Write out, word for word, every line in the data below from the one containing "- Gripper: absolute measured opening" to the one containing "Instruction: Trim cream", both of them included.

DATA FOR THIS TASK Block Start

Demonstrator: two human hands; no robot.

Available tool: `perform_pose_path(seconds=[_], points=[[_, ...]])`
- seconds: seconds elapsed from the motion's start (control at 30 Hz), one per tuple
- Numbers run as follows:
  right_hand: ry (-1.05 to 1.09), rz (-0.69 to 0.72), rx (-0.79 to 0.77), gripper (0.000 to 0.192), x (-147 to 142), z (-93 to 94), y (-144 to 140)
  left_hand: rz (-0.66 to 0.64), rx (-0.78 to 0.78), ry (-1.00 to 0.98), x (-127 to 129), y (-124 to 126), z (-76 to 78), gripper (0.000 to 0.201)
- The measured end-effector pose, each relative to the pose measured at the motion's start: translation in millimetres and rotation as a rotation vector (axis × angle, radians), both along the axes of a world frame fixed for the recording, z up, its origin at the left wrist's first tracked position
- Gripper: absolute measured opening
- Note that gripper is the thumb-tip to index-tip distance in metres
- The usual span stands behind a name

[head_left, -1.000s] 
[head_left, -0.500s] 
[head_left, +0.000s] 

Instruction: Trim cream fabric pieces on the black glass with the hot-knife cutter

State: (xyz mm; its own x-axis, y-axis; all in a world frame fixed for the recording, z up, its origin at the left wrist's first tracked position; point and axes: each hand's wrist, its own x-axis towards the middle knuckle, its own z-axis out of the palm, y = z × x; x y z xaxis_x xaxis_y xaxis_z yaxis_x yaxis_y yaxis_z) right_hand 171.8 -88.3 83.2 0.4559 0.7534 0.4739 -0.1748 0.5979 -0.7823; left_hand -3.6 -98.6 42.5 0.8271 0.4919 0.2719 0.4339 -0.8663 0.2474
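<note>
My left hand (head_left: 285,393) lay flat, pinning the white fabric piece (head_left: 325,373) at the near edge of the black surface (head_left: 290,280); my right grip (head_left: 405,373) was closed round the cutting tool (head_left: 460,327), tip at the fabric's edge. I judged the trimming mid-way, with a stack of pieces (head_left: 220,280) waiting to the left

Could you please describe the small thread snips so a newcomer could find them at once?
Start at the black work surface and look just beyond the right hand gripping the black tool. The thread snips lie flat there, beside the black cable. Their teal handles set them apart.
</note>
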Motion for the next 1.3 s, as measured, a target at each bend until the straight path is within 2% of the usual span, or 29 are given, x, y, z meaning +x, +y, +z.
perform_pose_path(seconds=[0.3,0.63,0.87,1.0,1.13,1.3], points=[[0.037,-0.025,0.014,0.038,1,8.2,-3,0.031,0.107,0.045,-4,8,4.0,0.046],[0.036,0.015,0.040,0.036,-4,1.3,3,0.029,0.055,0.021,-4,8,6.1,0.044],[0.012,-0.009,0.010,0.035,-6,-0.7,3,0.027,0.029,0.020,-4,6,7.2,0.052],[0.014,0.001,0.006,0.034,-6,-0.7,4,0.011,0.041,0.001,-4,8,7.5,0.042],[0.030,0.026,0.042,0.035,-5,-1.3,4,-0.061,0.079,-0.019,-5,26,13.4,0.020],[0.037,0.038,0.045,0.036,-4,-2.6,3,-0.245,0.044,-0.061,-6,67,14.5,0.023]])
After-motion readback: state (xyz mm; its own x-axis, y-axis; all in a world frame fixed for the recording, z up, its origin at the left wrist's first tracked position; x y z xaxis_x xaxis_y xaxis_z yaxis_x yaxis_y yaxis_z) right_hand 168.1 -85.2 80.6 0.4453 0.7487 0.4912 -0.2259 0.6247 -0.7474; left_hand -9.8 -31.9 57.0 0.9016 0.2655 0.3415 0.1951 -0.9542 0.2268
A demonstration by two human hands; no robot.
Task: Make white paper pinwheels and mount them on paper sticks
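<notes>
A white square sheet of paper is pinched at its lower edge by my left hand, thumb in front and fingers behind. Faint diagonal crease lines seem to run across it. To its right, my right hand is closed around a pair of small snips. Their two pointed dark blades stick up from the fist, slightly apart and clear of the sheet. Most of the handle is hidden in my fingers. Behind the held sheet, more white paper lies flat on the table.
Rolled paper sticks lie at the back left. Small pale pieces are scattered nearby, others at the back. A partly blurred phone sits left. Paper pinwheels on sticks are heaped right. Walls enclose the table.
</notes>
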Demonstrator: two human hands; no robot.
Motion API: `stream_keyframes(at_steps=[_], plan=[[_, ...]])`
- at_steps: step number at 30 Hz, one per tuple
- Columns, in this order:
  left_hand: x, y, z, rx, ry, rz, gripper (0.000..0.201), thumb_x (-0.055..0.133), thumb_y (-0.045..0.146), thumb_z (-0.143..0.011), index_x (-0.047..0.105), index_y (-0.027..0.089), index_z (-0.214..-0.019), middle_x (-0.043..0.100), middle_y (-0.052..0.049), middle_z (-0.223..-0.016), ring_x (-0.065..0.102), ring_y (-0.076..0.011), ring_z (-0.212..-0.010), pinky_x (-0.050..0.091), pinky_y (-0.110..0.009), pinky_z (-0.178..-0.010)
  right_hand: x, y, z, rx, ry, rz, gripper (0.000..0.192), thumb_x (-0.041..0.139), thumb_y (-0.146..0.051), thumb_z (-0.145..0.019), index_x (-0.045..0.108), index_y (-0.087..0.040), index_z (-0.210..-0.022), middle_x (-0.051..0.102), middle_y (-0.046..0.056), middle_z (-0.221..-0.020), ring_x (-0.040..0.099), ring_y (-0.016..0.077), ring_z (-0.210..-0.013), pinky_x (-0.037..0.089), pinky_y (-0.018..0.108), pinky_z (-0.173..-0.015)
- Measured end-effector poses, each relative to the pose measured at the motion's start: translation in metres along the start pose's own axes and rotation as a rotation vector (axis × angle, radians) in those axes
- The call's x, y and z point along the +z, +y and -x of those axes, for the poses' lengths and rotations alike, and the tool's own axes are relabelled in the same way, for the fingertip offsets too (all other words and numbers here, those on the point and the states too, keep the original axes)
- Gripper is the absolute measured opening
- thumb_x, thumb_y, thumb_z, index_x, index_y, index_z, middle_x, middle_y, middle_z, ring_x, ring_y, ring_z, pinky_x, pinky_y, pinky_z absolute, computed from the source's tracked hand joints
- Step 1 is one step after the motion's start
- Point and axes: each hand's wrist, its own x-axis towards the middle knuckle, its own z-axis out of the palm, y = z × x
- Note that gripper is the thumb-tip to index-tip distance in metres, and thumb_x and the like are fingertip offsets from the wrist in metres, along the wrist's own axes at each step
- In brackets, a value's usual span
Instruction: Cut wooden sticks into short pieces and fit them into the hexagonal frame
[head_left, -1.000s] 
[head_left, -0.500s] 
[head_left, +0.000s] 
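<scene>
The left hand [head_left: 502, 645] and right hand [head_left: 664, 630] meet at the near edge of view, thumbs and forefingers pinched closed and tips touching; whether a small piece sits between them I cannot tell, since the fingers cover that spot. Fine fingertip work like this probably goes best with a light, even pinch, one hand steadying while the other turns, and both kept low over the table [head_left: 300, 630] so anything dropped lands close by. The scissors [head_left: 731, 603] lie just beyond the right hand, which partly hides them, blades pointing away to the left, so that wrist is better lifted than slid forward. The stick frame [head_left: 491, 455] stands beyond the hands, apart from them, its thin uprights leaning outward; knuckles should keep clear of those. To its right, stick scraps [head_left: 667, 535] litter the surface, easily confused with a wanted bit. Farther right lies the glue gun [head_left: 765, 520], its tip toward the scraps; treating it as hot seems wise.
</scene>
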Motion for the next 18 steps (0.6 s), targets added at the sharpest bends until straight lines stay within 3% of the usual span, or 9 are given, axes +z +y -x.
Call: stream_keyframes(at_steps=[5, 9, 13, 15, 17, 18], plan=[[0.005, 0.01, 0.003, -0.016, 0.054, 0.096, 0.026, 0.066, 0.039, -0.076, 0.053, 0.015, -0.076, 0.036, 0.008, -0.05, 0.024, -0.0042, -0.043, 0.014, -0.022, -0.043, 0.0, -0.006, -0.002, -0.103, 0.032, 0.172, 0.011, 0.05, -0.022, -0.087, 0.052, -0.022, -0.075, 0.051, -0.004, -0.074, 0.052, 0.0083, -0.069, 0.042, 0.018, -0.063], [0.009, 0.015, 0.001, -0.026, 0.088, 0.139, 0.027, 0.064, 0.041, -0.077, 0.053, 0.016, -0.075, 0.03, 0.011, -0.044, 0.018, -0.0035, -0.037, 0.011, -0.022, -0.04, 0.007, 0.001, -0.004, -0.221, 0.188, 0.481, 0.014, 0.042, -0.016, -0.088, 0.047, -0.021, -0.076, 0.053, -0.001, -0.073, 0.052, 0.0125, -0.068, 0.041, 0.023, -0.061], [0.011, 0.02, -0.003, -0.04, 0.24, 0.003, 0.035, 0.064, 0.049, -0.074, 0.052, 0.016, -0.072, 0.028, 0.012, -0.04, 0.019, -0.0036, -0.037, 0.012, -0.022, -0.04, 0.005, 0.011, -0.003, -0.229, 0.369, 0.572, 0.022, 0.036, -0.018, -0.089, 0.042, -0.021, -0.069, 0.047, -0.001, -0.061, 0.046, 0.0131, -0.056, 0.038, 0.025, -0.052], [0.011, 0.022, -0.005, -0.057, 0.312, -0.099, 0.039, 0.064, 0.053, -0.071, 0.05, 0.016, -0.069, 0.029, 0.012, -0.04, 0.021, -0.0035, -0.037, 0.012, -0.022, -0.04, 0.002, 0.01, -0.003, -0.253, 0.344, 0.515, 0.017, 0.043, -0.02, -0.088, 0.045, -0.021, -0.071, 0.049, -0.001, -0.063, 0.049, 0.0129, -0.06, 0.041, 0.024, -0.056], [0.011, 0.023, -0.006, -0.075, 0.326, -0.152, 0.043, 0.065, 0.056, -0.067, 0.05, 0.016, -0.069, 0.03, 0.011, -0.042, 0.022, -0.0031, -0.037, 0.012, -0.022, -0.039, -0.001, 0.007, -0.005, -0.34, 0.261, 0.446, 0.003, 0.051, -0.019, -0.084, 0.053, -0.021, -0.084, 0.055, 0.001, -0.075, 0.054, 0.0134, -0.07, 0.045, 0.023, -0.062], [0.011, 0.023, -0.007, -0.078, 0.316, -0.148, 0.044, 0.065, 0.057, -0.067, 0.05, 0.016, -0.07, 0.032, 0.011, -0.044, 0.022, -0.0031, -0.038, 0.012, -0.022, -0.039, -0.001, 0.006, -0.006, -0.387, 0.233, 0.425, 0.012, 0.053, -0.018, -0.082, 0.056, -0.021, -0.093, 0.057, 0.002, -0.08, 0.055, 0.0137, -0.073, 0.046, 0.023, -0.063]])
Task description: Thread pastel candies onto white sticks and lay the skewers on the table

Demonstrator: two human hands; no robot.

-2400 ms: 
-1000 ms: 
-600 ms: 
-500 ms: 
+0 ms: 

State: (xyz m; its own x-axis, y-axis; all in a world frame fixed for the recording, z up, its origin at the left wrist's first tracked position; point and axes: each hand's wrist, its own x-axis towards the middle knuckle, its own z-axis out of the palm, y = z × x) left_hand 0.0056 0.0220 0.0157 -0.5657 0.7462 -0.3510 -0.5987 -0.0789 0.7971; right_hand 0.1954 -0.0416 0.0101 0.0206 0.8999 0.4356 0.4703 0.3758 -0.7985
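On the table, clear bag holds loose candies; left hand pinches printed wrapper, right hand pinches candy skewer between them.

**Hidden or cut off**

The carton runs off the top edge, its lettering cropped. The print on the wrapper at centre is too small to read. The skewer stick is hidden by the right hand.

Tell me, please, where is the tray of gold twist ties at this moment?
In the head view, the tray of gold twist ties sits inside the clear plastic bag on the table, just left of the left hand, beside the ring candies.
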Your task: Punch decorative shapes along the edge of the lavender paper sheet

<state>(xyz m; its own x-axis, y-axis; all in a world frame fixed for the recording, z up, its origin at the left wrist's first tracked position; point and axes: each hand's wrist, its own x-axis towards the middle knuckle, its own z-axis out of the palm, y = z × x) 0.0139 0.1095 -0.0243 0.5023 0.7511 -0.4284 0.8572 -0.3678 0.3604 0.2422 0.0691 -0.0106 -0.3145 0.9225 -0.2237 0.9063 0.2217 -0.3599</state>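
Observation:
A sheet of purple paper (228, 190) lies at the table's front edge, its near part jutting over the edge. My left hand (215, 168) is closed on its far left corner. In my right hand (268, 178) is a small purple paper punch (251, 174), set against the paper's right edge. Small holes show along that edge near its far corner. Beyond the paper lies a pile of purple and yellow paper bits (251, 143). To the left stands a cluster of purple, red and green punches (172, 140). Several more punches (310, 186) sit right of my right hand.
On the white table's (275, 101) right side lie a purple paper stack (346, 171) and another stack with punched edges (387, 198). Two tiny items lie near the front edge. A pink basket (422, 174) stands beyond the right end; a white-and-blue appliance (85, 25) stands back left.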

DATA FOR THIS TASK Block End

→ RESULT OF THIS TASK:
- Gripper: absolute measured opening
- Note that gripper is the thumb-tip to index-tip distance in metres
- The usual span stands behind a name

[head_left, -1.000s] 
[head_left, -0.500s] 
[head_left, +0.000s] 

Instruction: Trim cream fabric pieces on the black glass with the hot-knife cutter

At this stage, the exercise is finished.